### Assigned task
The required answer is every line of the data containing the word "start".
*****
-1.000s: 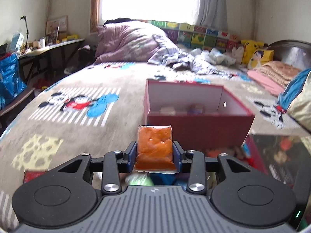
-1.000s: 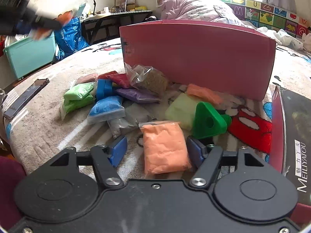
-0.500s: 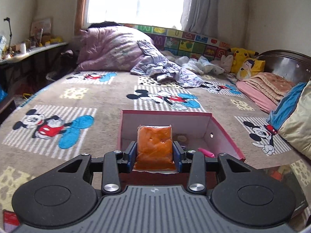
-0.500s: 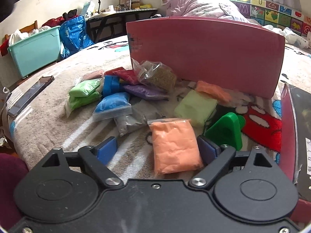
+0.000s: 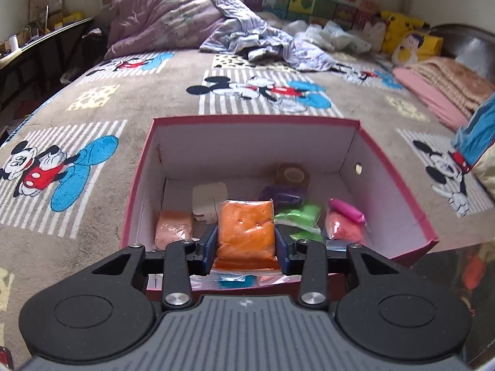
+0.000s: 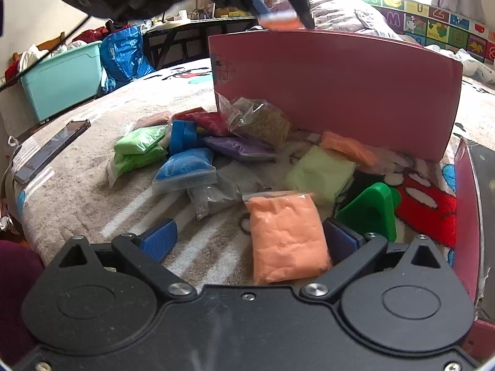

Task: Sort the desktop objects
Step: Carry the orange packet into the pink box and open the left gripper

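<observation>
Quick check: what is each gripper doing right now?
Left gripper: shut on the orange bag, above the red box.
Right gripper: jaws opening, peach bag between them, not gripped.

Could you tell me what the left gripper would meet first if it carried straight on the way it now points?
Probably the packets on the floor of the red box: the left gripper, shut on the orange packet, points into it.

A bright orange bag is held upright over the open red box. A soft peach bag lies flat near, on the blanket.
</observation>
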### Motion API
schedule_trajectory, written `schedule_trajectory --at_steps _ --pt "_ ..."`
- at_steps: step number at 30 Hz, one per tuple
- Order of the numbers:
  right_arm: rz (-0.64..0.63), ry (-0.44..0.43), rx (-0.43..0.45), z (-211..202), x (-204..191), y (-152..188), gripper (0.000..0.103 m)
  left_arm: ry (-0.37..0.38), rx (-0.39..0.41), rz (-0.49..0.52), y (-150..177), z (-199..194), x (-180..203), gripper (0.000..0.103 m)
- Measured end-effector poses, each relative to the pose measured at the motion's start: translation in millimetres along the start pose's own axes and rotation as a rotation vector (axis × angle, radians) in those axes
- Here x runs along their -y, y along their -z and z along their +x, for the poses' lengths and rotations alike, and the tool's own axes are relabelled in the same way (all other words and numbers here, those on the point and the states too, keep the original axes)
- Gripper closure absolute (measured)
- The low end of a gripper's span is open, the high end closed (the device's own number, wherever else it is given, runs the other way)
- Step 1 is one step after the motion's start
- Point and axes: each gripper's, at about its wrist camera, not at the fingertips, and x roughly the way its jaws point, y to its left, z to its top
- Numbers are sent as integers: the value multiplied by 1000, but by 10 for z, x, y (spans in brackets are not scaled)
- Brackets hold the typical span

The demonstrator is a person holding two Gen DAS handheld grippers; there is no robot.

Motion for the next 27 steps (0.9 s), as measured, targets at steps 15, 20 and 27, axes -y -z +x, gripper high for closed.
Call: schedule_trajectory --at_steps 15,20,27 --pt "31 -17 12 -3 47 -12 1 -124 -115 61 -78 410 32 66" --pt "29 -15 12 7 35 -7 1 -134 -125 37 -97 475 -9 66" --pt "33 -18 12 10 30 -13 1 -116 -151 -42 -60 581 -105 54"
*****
### Task response
- Measured end-effector poses, each relative to the pose measured at the motion's start: translation in millimetres along the start pose's own axes and rotation as a rotation vector (axis × angle, radians) in those axes
- Step 1 is one step after the motion's start

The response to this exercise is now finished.